Please retype the listing below exactly, from its opening line through the line where "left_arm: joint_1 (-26" appears.

━━━ Supplied material

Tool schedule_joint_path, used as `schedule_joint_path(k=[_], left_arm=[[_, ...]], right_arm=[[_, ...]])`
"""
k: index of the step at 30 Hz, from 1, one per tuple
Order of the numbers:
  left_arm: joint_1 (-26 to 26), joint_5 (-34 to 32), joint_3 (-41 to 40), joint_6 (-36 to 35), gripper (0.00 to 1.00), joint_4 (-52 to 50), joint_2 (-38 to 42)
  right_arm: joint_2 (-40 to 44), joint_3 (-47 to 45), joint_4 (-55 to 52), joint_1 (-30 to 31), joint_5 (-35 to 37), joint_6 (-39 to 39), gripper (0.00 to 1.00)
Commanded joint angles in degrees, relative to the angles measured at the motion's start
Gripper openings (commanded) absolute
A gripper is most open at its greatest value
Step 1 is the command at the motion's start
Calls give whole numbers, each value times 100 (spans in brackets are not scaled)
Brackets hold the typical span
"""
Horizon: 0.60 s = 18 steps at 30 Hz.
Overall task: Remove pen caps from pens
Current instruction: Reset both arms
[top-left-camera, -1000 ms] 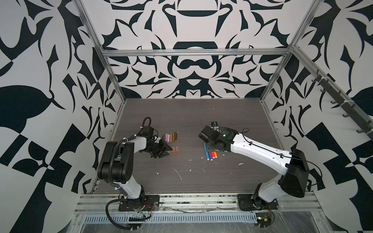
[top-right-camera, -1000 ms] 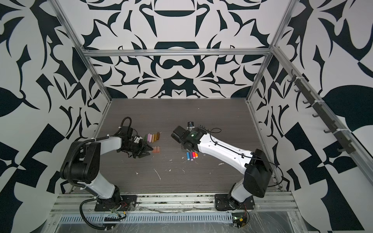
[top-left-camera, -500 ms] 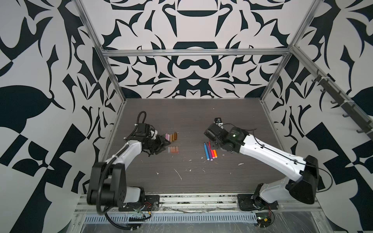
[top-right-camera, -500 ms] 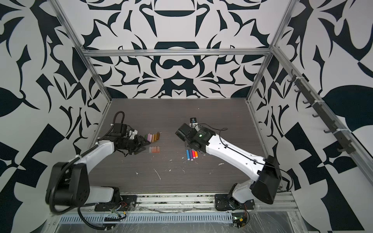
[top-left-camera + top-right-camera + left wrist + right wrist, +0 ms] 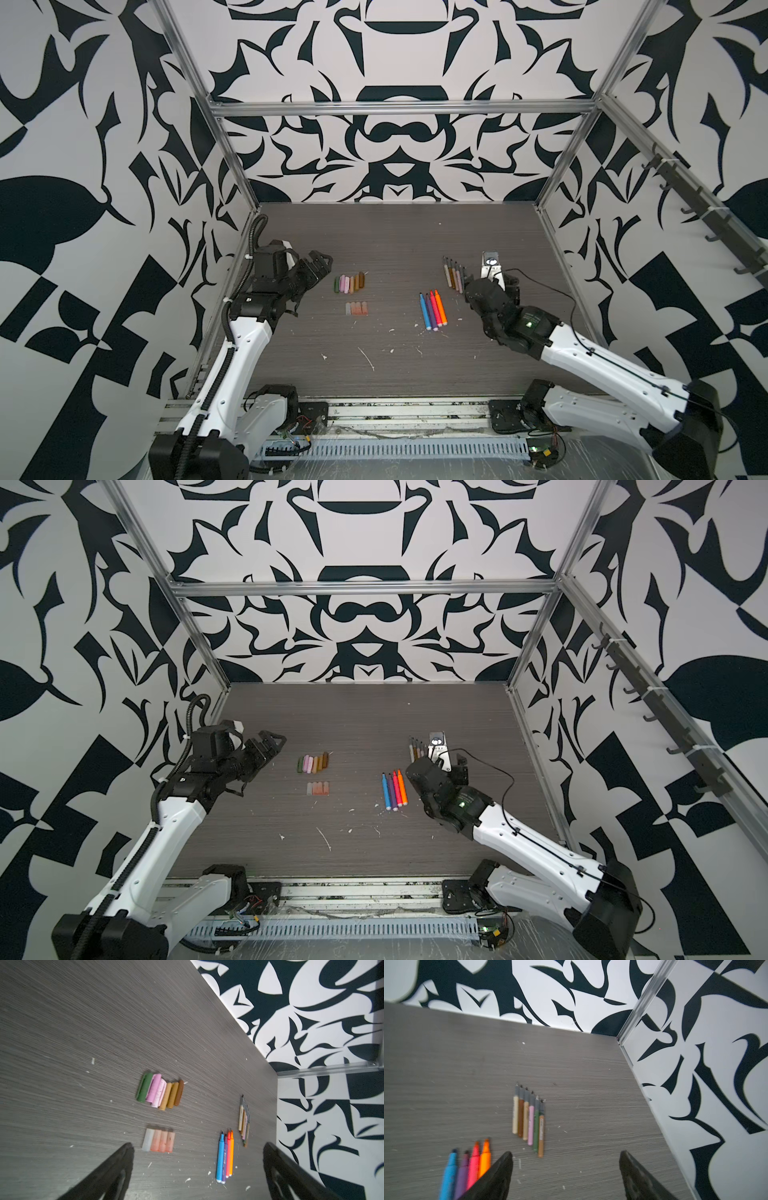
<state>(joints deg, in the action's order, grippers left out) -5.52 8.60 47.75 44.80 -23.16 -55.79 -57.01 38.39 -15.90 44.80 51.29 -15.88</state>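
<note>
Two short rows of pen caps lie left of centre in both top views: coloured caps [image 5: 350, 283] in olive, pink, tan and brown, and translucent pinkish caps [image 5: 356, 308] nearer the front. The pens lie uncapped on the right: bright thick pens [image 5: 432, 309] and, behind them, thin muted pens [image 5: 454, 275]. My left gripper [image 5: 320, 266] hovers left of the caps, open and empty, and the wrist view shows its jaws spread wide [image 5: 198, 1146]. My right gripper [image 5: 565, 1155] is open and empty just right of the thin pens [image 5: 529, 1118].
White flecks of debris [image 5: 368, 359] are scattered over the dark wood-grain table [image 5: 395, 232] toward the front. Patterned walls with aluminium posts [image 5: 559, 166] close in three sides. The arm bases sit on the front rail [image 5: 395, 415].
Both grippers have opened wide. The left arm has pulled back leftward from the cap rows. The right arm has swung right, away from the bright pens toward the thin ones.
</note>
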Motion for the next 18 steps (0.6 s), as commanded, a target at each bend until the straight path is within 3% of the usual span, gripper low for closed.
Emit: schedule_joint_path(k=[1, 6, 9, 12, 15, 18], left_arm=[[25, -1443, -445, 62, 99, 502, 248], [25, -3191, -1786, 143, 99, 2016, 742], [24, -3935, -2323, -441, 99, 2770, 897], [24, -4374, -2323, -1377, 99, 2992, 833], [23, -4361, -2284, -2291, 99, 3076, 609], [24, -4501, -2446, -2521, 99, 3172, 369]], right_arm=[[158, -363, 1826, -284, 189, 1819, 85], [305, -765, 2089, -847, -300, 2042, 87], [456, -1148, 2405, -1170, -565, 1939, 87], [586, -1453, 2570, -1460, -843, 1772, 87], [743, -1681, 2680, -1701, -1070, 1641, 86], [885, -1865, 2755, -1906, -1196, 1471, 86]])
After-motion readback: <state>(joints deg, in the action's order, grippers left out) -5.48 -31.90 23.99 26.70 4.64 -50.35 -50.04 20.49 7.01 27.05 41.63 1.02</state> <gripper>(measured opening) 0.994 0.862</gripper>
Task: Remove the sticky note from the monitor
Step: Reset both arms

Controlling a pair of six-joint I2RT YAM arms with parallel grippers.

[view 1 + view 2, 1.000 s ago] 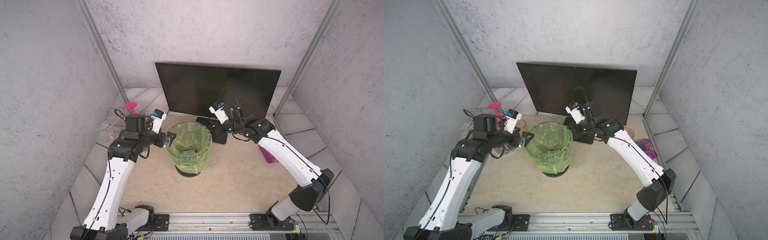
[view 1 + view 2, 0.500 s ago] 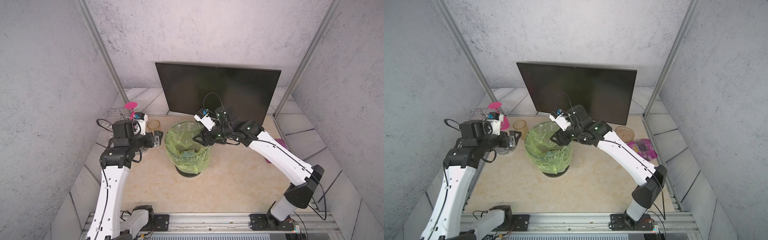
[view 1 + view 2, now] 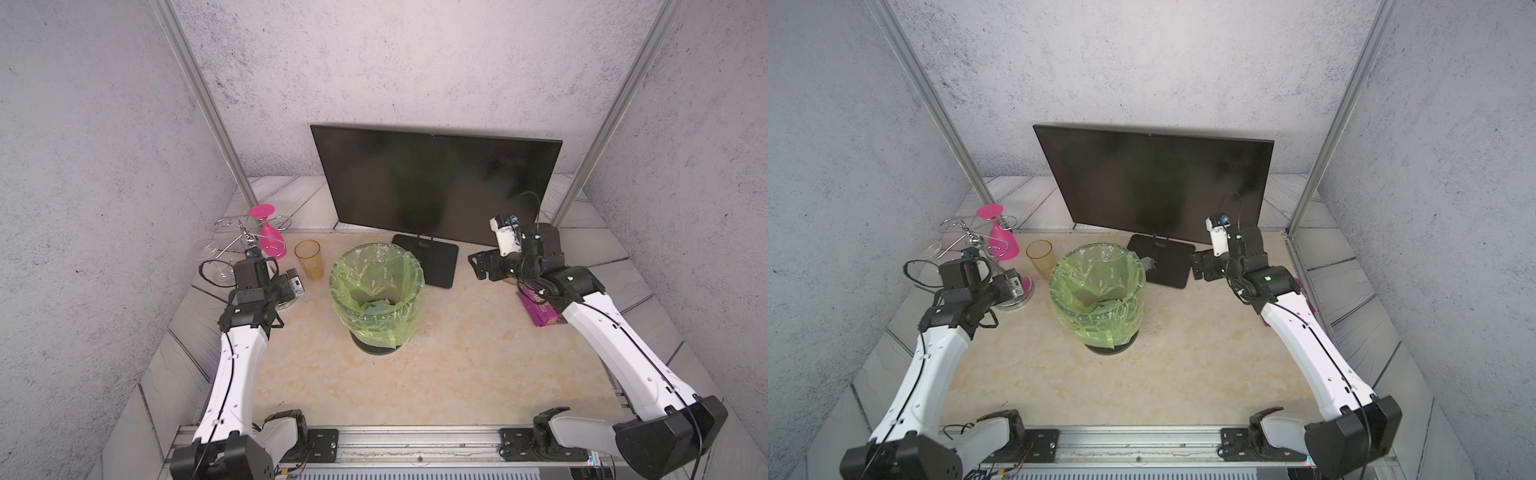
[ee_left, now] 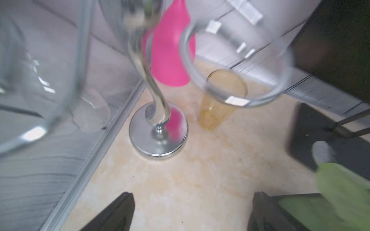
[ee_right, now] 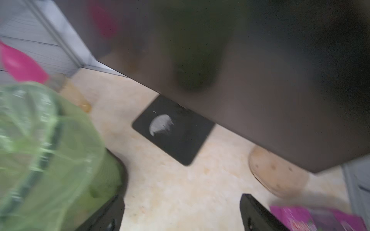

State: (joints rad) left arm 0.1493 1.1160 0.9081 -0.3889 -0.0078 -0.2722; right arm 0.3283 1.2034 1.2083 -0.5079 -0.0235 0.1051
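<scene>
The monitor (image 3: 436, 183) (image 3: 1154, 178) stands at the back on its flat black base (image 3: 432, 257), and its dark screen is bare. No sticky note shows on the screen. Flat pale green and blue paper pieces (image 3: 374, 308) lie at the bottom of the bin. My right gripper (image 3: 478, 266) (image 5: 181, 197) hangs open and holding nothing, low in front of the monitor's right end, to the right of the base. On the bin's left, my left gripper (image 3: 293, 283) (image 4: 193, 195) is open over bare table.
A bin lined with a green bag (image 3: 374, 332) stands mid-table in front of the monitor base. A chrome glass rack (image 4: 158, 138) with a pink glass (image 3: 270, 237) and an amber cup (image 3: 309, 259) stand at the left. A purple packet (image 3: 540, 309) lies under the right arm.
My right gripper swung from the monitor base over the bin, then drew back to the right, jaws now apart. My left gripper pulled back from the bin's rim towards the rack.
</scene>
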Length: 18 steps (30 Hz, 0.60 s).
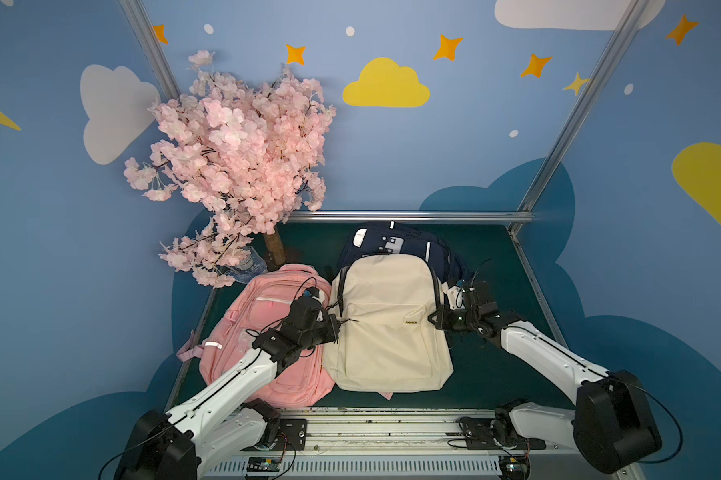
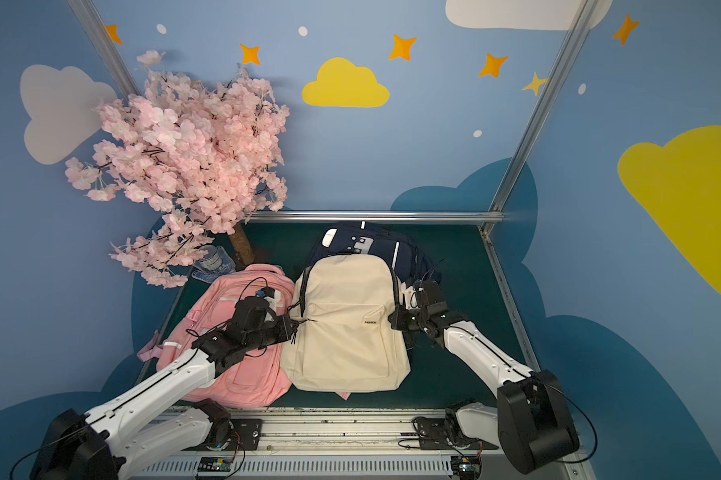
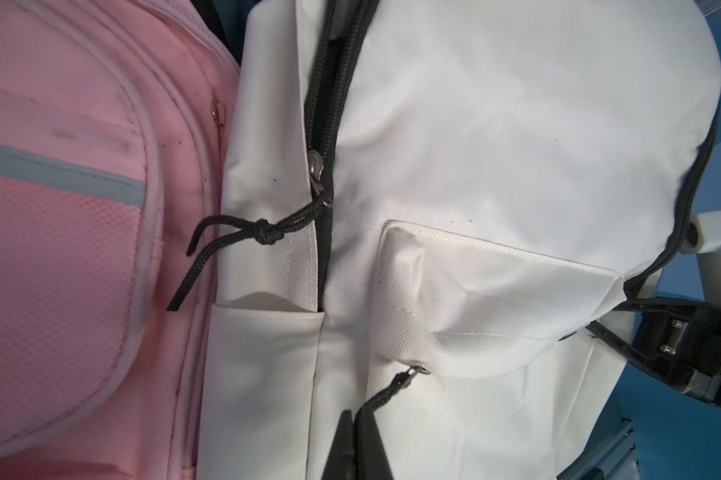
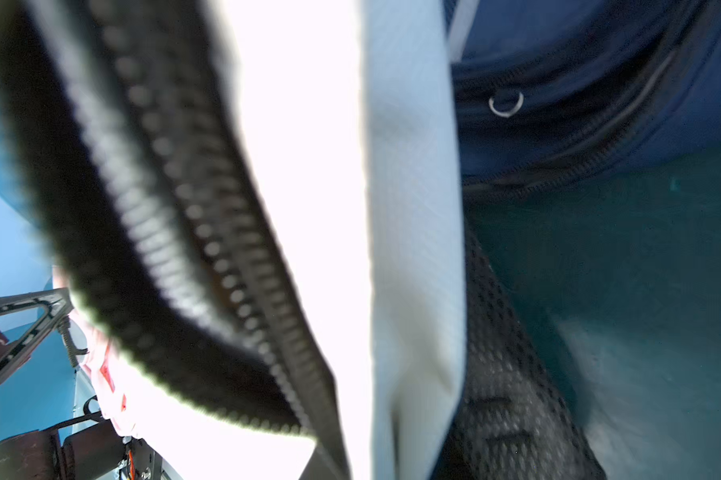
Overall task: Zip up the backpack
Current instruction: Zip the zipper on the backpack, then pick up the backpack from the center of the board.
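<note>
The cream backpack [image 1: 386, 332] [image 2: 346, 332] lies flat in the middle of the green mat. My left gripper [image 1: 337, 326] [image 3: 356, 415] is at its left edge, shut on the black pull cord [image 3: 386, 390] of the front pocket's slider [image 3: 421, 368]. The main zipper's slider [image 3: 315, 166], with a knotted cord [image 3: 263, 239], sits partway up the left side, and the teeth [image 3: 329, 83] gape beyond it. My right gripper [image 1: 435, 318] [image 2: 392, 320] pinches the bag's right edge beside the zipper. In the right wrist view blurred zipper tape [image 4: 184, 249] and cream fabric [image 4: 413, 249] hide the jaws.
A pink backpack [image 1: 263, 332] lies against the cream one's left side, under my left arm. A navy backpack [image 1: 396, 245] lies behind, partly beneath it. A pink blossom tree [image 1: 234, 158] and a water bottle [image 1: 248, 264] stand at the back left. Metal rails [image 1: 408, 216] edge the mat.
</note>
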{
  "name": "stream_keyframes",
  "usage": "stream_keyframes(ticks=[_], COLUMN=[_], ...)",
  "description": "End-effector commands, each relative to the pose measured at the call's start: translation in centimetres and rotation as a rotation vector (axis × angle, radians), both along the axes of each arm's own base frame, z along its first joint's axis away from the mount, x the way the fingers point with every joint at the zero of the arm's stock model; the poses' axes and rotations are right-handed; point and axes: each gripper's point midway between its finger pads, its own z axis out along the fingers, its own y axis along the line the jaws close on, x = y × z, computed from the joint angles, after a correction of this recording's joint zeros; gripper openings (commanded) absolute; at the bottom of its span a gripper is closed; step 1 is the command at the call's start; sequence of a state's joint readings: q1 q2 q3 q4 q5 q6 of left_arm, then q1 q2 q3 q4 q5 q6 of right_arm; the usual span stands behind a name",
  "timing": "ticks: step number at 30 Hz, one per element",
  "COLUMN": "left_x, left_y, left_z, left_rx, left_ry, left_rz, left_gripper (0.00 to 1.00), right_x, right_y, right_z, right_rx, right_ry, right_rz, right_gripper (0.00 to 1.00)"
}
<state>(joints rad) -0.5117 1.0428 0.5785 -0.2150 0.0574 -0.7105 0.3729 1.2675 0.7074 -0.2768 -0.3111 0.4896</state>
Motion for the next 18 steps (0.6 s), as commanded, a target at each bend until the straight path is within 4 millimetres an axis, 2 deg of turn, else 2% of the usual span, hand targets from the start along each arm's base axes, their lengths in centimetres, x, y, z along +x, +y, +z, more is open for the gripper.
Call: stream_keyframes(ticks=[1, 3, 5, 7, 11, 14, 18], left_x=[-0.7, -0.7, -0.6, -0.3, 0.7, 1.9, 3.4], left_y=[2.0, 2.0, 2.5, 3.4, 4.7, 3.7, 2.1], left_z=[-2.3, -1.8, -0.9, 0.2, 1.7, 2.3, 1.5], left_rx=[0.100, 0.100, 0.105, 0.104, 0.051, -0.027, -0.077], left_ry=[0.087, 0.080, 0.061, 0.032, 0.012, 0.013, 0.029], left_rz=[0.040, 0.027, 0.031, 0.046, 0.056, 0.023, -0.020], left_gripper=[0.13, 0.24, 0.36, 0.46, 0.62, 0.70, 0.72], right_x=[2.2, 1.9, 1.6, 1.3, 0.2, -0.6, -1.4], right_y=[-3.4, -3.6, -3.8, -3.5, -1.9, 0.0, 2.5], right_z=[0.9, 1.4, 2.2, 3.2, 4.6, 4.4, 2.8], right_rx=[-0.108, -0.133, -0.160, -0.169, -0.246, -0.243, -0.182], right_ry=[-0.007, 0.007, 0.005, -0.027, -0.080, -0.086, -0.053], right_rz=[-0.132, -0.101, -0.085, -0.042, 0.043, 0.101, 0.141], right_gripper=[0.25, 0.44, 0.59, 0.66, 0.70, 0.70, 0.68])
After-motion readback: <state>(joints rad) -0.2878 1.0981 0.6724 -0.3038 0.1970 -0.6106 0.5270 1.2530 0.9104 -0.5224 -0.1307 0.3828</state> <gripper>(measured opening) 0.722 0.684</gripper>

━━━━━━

_Written reply_
Tool schedule_joint_path, used as `schedule_joint_path(k=[_], left_arm=[[_, ...]], right_arm=[[_, ...]])`
"""
k: index of the step at 30 Hz, from 1, one per tuple
Order of the numbers:
  left_arm: joint_1 (-26 to 26), joint_5 (-34 to 32), joint_3 (-41 to 40), joint_6 (-36 to 35), gripper (0.00 to 1.00), joint_4 (-52 to 50), joint_2 (-38 to 42)

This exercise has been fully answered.